◆ **WHAT IS BEING ASKED**
Give back the whole listing exactly as written, pictures excluded.

*** DATA ***

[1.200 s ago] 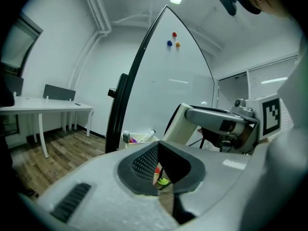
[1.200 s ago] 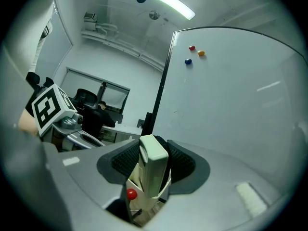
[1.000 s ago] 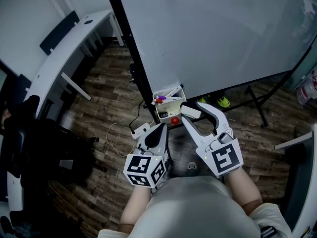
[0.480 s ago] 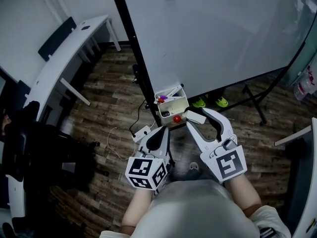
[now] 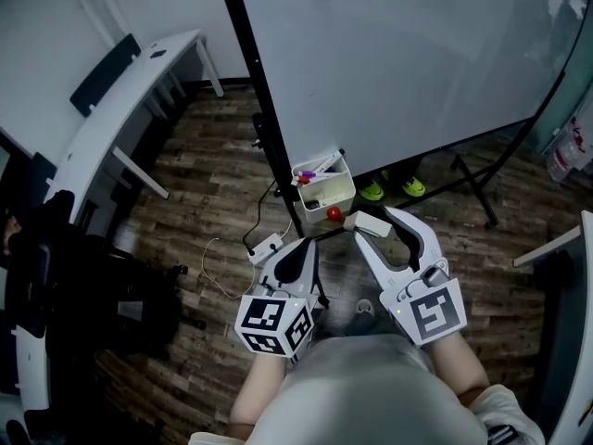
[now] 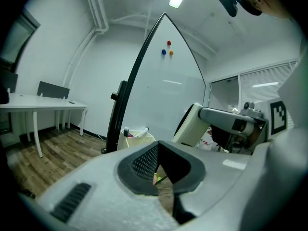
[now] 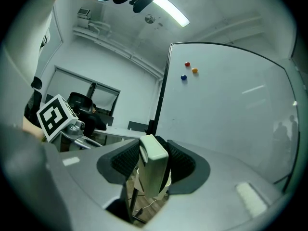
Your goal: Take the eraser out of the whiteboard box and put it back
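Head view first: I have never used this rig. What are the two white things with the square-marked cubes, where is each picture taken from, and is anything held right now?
There is no robot here: a person holds a two-jaw gripper in each hand. The head view looks down from the person's head. The other two cameras ride on the grippers and look along their jaws. The right gripper is closed on a white eraser, in front of the whiteboard. The left gripper is shut and empty. The small white box at the board's lower edge holds markers.
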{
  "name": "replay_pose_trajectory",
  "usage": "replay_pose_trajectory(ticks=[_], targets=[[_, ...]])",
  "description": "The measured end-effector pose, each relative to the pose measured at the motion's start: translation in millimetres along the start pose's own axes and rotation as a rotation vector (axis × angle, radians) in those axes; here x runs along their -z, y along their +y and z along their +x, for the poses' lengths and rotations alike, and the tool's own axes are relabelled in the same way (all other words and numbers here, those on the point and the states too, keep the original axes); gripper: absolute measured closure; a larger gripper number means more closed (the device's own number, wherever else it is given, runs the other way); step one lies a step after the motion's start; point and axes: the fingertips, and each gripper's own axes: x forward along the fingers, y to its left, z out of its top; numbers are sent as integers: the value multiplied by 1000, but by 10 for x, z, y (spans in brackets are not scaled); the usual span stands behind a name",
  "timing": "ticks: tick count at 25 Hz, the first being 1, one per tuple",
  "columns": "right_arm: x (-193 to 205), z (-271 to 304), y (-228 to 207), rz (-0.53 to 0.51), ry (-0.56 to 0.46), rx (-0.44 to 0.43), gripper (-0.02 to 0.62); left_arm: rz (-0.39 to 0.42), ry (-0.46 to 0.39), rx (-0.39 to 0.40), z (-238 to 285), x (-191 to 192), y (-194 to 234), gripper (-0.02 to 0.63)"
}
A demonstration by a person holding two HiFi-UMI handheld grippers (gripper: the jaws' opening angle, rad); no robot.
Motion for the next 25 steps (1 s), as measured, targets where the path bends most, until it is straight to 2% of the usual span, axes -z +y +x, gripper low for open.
replay_pose_trajectory(ticks=[13, 25], targets=[[-59, -36, 13, 9, -17, -2, 407, 19, -19, 10, -50, -42, -57, 601], [-31, 106, -62, 2, -21, -31, 407, 5, -29, -18, 51, -71, 30, 600]])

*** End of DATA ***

◆ **FINAL ANSWER**
[1.200 s ago] 
[1.200 s ago] 
[1.000 s ago] 
[0.480 s ago] 
[now] 
[now] 
[now] 
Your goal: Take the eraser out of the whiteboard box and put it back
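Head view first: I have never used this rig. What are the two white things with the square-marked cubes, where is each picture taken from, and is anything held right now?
There is no robot here: a person holds a two-jaw gripper in each hand. The head view looks down from the person's head. The other two cameras ride on the grippers and look along their jaws. The right gripper is closed on a white eraser, in front of the whiteboard. The left gripper is shut and empty. The small white box at the board's lower edge holds markers.
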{
  "name": "replay_pose_trajectory",
  "usage": "replay_pose_trajectory(ticks=[_], targets=[[_, ...]])",
  "description": "The measured end-effector pose, each relative to the pose measured at the motion's start: translation in millimetres along the start pose's own axes and rotation as a rotation vector (axis × angle, radians) in those axes; here x runs along their -z, y along their +y and z along their +x, for the poses' lengths and rotations alike, and the tool's own axes are relabelled in the same way (all other words and numbers here, those on the point and the states too, keep the original axes); gripper: absolute measured closure; a larger gripper number means more closed (the device's own number, wherever else it is given, runs the other way); step one lies a step after the motion's start; point and axes: the fingertips, and each gripper's own axes: x forward along the fingers, y to its left, z out of its top; numbers are sent as integers: the value multiplied by 1000, but by 10 for x, z, y (spans in brackets are not scaled); the usual span stands behind a name",
  "timing": "ticks: tick count at 25 Hz, the first being 1, one per tuple",
  "columns": "right_arm: x (-193 to 205), z (-271 to 304), y (-228 to 207), rz (-0.53 to 0.51), ry (-0.56 to 0.46), rx (-0.44 to 0.43), gripper (-0.02 to 0.62); left_arm: rz (-0.39 to 0.42), ry (-0.46 to 0.39), rx (-0.39 to 0.40), z (-238 to 285), x (-191 to 192), y (-194 to 234), gripper (-0.02 to 0.63)"
}
A demonstration by a person holding two HiFi-UMI handheld grippers (gripper: the jaws' opening angle, rad); no robot.
Motion for the next 25 steps (1 s), as measured, targets where the path bends most, until it is straight to 2% of the usual span, axes -z +y +x, gripper low for open.
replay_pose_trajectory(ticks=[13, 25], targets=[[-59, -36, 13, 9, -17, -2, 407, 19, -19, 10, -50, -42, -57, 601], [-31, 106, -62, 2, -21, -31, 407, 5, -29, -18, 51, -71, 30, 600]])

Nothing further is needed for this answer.